How to calculate Miller Indices for Crystallographic planes?

Sometimes it is necessary to refer to specific lattice planes of atoms within a crystal structure, or it may be of interest to know the crystallographic orientation of a plane or group of planes in a crystal lattice. To identify crystal planes in cubic crystal structures or hexagonal structures, the Miller notation system is used. Let us see how we can calculate Miller Indices for Crystallographic planes in the Cubic system and Hexagonal Crystal Structure.

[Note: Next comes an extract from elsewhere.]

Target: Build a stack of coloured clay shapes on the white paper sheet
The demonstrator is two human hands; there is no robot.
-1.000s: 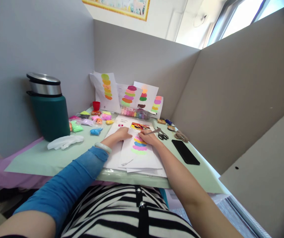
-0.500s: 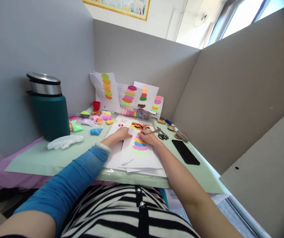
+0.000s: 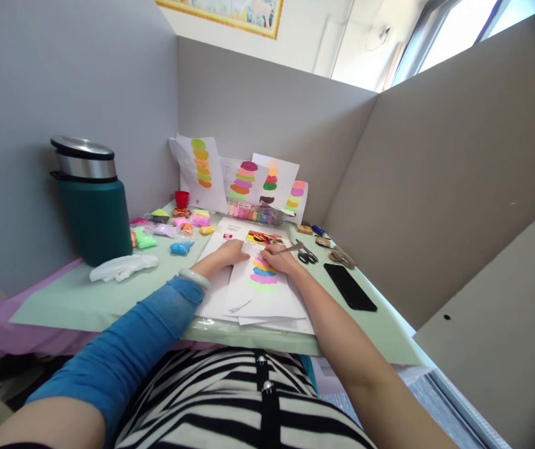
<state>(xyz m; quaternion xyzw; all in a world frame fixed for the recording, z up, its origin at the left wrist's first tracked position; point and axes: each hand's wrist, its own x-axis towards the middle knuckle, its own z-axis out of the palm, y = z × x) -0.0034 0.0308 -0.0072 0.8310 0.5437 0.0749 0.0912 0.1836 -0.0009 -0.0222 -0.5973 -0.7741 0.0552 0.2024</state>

Miller Indices for Crystallographic planes

The Miller indices of a crystal plane are defined as the reciprocals of the fractional intercepts (with fractions cleared) that the plane makes with the crystallographic x, y, and z axes of the three nonparallel edges of the cubic unit cell.

The cube edges of the unit cell represent unit lengths, and the intercepts of the lattice planes are measured in terms of these unit lengths.

Procedure for Determining Miller Indices for Cubic Crystal plane

The procedure for determining the Miller indices for a cubic crystal plane is as follows:

1. Choose a plane that does not pass through the origin at (0, 0, 0).
2. Determine the intercepts of the plane in terms of the crystallographic x, y, and z axes for a unit cube. These intercepts may be fractions.
3. Form the reciprocals of these intercepts.
4. Clear fractions and determine the smallest set of whole numbers that are in the same ratio as the intercepts. These whole numbers are the Miller indices of the crystallographic plane and are enclosed in parentheses without the use of commas. The notation (hkl) is used to indicate Miller indices in a general sense, where h, k, and l are the Miller indices of a cubic crystal plane for the x, y, and z axes, respectively.

The following figure shows three of the most important crystallographic planes of cubic crystal structures.

• Let us first consider the shaded crystal plane in Figure a, which has the intercepts 1, ∞, ∞ for the x, y, and z axes, respectively.
• We take the reciprocals of these intercepts to obtain the Miller indices, which are therefore 1, 0, 0.
• Since these numbers do not involve fractions, the Miller indices for this plane are (100), which is read as the one-zero-zero plane.
• Next, let us consider the second plane shown in Figure b. The intercepts of this plane are 1, 1, ∞.
• Since the reciprocals of these numbers are 1, 1, 0, which do not involve fractions, the Miller indices of this plane are (110).
• Finally, the third plane in the figure c has the intercepts 1, 1, 1, which give the Miller indices (111) for this plane

Let us Consider now the cubic crystal plane is shown in Figure below that has the intercepts 1/3, 2/3, 1.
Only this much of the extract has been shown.